→ **WHAT TO DO**: Out of the records below, copy all lines in which the word "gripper" occurs.

Dataset items

════════════════════

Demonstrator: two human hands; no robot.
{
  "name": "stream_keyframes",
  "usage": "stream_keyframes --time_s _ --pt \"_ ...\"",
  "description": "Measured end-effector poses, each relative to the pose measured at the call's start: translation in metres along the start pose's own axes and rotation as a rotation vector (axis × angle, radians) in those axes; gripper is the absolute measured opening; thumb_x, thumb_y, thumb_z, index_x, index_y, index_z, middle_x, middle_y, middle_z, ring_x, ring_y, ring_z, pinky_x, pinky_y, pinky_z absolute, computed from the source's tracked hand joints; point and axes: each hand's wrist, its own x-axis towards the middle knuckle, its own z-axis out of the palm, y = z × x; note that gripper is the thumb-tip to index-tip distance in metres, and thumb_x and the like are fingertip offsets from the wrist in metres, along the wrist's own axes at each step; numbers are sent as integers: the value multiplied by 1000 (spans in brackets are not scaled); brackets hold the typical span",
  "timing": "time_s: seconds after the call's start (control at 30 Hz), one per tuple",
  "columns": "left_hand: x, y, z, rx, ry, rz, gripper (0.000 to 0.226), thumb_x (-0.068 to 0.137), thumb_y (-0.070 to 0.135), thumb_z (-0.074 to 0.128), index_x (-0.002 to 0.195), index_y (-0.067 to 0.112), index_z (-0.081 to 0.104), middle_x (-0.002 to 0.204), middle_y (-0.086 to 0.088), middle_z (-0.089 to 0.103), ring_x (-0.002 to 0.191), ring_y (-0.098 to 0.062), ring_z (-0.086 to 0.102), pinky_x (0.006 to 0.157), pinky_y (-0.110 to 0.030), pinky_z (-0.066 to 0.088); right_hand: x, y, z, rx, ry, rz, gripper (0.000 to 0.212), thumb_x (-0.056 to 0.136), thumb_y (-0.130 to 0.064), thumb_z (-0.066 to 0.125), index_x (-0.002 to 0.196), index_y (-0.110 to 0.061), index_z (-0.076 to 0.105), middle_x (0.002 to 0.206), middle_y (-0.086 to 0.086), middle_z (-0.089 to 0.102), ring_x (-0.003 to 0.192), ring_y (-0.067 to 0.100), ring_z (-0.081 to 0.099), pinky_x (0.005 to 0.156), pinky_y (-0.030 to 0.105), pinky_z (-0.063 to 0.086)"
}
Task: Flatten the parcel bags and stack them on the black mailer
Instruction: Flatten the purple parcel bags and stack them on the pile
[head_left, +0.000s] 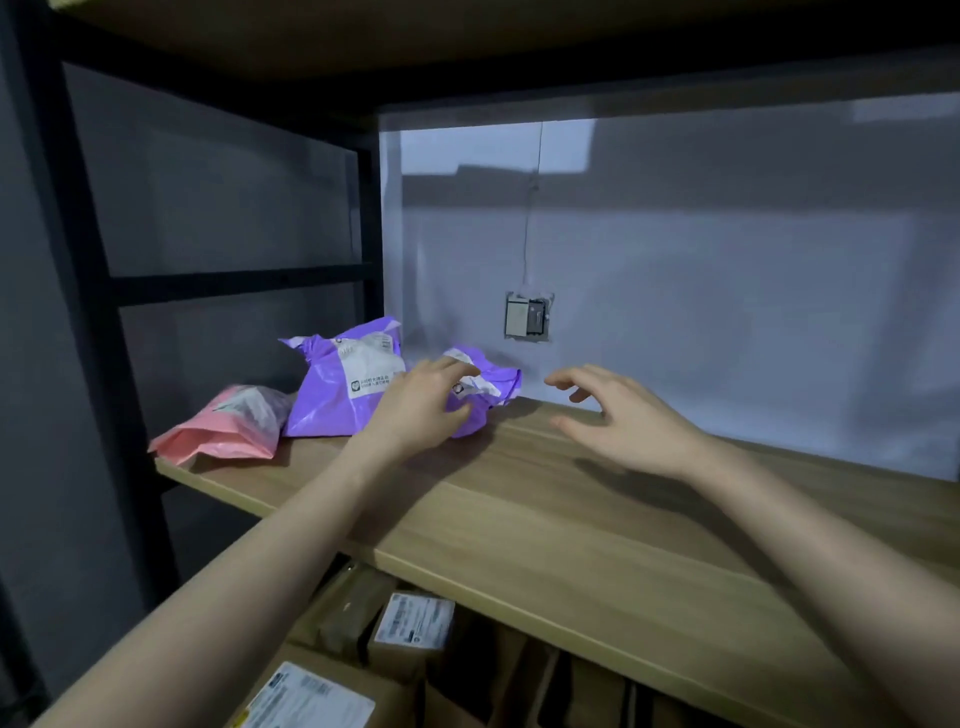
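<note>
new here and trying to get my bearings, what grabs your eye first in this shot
Two crumpled purple parcel bags at the back left of the wooden shelf, with the left hand on the smaller one. A pink bag lies left of them; the right hand hovers open above the shelf.

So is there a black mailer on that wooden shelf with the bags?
No, the wooden shelf holds only a pink bag and two purple bags, with nothing black lying on it.
</note>
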Motion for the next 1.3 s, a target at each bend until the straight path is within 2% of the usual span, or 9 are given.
stream_keyframes --time_s 0.2,0.33,0.5,0.63,0.77,0.87,1.0,1.1,1.3 --pt "25 -7 19 149 -152 14 53 86 8 45 135 25 47 140 4 47 132 -20 36 96 -35 31 12 10 10 -13 1 -6 44 90 -38 54 130 -23 48 129 -10 51 116 7 50 94 26 39" --pt "26 -8 28 73 -76 70 50 81 2 44 117 32 63 124 6 58 121 -19 46 82 -30 27 10 17 11 -7 11 0 42 90 -35 53 130 -25 48 129 -12 50 116 7 51 91 26 40" --pt "20 9 16 -320 96 157 46 78 -10 46 94 23 74 99 4 68 97 -22 61 80 -32 45 2 28 -2 -8 47 22 48 91 -13 46 137 -22 37 134 -5 45 120 10 46 88 24 37" --pt "6 44 -1 -689 -3 150 53 82 -15 44 83 31 71 97 2 68 95 -19 60 85 -29 44 -14 34 -19 -18 130 34 58 91 -17 54 143 -17 29 142 0 38 135 15 33 106 24 28" --pt "-3 85 -16 -1003 -145 197 42 87 -17 45 86 18 69 86 14 72 92 -2 64 83 -15 48 -37 38 -37 -41 193 -19 42 89 -18 59 130 -11 49 133 5 50 126 20 42 94 12 24" --pt "-9 115 -19 -1167 -145 198 33 87 -13 49 98 13 66 96 12 72 96 -1 64 80 -14 48 -61 40 -54 1 250 -6 12 88 -16 59 96 -8 64 101 6 65 101 24 56 85 26 37" --pt "-10 156 -15 -1324 -11 -85 22 94 10 52 110 21 61 115 4 64 94 -4 62 73 -21 48 -95 48 -77 46 409 98 24 88 -24 60 70 -8 55 61 9 54 62 24 50 66 37 43" --pt "-18 188 -15 -1437 -93 -288 30 99 40 36 100 23 61 100 4 66 83 -10 61 67 -24 48 -119 55 -95 82 553 181 27 88 -27 61 72 -5 55 64 20 57 63 31 54 66 40 46" --pt "-55 241 -7 -1249 -247 -95 28 93 47 46 107 29 62 100 7 66 87 -13 61 79 -27 51 -171 61 -122 148 645 258 26 88 -25 60 79 -1 57 79 28 62 81 41 59 77 47 49"
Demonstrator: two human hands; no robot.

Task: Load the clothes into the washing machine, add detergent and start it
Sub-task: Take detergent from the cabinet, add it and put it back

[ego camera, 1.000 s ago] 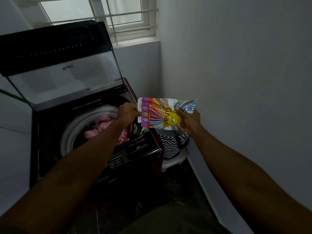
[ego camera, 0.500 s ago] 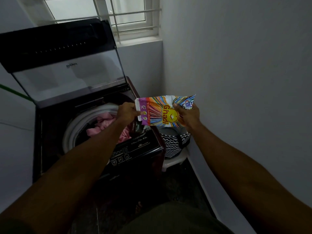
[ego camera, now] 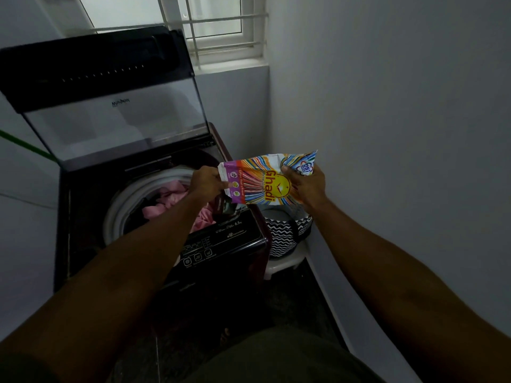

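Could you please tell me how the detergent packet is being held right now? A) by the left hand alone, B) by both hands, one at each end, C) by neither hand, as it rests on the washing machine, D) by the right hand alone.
B: the left hand pinches one end of the detergent packet and the right hand grips the other, holding it in the air beside the open washing machine.

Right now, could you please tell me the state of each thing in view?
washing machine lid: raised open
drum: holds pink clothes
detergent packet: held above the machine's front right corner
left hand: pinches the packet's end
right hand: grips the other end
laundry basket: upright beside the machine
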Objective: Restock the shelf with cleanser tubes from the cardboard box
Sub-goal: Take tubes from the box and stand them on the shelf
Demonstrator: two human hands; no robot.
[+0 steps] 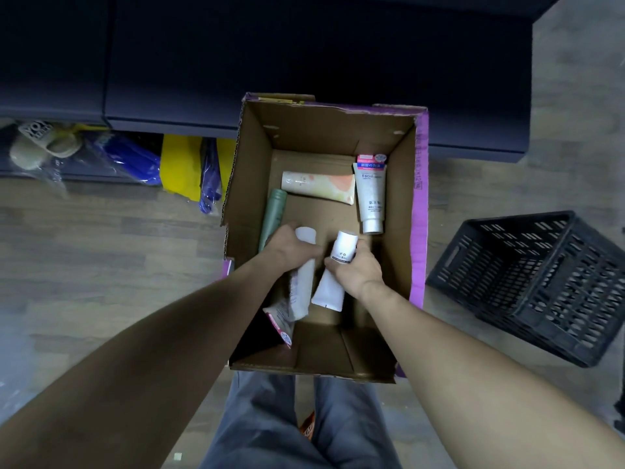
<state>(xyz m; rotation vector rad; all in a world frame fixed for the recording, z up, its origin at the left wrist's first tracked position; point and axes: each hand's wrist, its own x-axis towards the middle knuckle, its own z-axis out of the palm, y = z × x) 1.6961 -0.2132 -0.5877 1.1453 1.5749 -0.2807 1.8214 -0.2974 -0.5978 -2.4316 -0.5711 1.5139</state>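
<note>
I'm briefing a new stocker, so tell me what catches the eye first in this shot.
Two bare arms reach down into the open cardboard box at centre. The left hand grips a white tube, and the right hand grips another white tube. Three more tubes lie at the box's far end: a peach one, a green one and a "Facial" tube. A black plastic crate stands to the right.

The grey-white tube lying at the right inside the box carries the word "Facial" near its crimped end; the characters on its pink band and lower down are too small to read. Print on the tube in the right hand, on the box's purple edge and on the slipper is illegible.
</note>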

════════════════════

→ **SOLUTION**:
  "description": "Measured end-effector poses, each relative to the pose measured at the call's start: translation in metres along the start pose's own axes and rotation as a rotation vector (axis × angle, radians) in those axes; gripper is the absolute measured opening; thumb_x, thumb_y, thumb_z, index_x, index_y, index_z, middle_x, middle_y, middle_z, ring_x, ring_y, ring_z, pinky_x, pinky_y, pinky_z absolute, computed from the source's tracked hand joints; point and axes: each hand's wrist, its own x-axis towards the middle knuckle, its own z-axis out of the palm, y = z × x; note that gripper is the thumb-tip to index-tip distance in metres, and thumb_x and the like are fingertip offsets from the wrist in metres, along the wrist's own axes at each step; numbers are sent as integers: the value multiplied by 1000 (spans in brackets are not scaled); brackets hold the typical span",
  "columns": "left_hand: x, y, z, rx, ry, rz, gripper (0.000 to 0.226), thumb_x (-0.068 to 0.137), thumb_y (-0.070 to 0.135), thumb_z (-0.074 to 0.128), index_x (-0.002 to 0.195), index_y (-0.067 to 0.112), index_z (-0.081 to 0.104), middle_x (-0.002 to 0.204), middle_y (-0.086 to 0.088), middle_z (-0.089 to 0.103), ring_x (-0.002 to 0.191), ring_y (-0.098 to 0.062), ring_z (-0.086 to 0.102), pinky_x (0.006 to 0.157), pinky_y (-0.110 to 0.030), pinky_z (-0.066 to 0.088); right_hand: x, y, z, rx, ry, rz, gripper (0.000 to 0.212), thumb_x (-0.056 to 0.136), thumb_y (-0.130 to 0.064), thumb_z (-0.066 to 0.125), index_x (-0.002 to 0.196), index_y (-0.110 to 0.061), index_z (-0.076 to 0.105), middle_x (0.002 to 0.206), middle_y (-0.086 to 0.086), middle_z (-0.089 to 0.102), ring_x (-0.003 to 0.192), ring_y (-0.067 to 0.100), ring_z (-0.081 to 0.099), pinky_x (0.005 to 0.156), pinky_y (-0.030 to 0.105), pinky_z (-0.063 to 0.086)"

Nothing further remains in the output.